▶ **EXERCISE REQUIREMENTS**: Reproduce the records exactly, beginning with their first line and ending with the line that contains "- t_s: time", and output nothing more.
——————
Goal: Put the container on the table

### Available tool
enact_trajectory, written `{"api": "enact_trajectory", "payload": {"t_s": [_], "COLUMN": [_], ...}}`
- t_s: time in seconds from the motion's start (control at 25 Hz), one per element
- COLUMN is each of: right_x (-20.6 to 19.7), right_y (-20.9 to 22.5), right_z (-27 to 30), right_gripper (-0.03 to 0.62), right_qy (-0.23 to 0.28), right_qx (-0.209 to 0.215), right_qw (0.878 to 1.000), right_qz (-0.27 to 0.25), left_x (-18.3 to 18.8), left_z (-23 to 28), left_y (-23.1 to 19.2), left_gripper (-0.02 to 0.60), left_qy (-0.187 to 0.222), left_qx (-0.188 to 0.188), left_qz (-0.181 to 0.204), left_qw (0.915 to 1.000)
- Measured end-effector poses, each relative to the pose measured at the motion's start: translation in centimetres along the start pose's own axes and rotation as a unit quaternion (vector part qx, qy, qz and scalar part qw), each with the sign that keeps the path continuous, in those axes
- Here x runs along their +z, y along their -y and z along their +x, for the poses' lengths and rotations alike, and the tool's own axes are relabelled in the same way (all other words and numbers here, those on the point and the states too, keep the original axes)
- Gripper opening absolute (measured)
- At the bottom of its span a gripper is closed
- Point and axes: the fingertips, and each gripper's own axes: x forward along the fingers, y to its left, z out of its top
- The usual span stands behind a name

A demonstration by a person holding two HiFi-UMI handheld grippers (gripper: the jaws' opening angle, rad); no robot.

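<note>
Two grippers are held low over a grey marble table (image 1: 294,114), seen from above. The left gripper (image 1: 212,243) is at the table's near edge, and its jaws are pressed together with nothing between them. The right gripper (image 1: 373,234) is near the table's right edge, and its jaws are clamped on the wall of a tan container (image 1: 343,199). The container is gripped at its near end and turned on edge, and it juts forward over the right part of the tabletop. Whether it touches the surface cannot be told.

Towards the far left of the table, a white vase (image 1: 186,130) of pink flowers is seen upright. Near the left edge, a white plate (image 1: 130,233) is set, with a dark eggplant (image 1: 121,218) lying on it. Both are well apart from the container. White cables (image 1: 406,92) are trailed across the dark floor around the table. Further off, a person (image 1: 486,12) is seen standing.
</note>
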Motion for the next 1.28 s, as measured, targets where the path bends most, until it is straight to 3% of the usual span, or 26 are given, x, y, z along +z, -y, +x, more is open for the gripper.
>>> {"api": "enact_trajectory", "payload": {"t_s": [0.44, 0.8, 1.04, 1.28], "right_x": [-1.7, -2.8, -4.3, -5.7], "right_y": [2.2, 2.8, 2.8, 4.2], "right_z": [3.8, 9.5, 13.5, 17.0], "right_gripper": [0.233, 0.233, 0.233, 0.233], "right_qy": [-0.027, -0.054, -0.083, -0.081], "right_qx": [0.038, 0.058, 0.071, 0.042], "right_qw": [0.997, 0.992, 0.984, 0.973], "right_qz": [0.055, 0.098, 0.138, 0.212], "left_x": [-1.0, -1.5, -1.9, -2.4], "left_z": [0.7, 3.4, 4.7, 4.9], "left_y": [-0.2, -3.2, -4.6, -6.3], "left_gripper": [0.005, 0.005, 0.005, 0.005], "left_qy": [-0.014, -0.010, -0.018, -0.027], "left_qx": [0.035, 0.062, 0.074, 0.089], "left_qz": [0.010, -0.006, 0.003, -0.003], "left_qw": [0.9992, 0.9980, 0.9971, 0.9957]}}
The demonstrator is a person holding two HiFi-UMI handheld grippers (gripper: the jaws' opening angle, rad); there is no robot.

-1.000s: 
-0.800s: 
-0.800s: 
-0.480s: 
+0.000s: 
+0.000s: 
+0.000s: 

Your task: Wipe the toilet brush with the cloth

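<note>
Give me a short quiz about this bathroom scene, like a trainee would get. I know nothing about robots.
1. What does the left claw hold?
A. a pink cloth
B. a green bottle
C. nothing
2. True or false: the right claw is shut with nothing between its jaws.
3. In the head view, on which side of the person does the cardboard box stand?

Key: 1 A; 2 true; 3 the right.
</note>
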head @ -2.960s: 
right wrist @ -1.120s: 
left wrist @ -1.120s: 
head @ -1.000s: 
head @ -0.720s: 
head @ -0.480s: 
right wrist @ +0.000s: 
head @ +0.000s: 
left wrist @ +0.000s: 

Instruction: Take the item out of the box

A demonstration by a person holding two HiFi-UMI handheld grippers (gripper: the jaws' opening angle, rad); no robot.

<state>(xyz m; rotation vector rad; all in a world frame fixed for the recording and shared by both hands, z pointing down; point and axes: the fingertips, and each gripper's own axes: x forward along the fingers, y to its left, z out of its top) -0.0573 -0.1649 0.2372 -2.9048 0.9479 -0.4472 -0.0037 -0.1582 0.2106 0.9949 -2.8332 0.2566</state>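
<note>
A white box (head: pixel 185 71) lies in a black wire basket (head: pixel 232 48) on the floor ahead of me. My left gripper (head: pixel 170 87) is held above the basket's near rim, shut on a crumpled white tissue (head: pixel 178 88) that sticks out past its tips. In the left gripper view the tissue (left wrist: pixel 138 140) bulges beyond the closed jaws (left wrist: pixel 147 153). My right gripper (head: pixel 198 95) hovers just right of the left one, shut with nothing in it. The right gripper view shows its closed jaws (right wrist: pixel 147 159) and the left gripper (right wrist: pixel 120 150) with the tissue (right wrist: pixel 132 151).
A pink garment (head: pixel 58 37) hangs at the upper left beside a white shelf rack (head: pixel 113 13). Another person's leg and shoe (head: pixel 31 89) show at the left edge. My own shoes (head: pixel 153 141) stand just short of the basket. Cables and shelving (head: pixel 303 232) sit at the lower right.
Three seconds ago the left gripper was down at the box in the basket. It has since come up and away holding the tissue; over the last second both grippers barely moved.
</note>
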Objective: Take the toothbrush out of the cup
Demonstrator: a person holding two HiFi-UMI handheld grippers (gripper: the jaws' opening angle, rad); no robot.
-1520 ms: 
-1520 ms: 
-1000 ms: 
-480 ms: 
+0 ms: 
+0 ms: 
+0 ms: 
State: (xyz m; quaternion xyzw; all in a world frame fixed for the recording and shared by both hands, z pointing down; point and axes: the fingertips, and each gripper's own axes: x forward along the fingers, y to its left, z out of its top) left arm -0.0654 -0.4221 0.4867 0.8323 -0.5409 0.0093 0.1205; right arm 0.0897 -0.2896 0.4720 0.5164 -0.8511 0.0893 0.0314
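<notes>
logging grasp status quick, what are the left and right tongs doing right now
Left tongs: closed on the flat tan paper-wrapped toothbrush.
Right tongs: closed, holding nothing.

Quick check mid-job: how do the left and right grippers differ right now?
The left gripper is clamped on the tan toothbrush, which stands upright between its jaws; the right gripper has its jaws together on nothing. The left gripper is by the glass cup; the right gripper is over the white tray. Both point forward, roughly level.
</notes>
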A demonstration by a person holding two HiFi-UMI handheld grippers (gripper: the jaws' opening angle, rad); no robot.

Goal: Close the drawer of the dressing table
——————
▶ **OUTPUT OF THE TASK**:
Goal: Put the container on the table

### Available tool
enact_trajectory, written `{"api": "enact_trajectory", "payload": {"t_s": [_], "COLUMN": [_], ...}}`
- t_s: time in seconds from the motion's start (control at 25 Hz), one per element

The exercise asks for nothing further.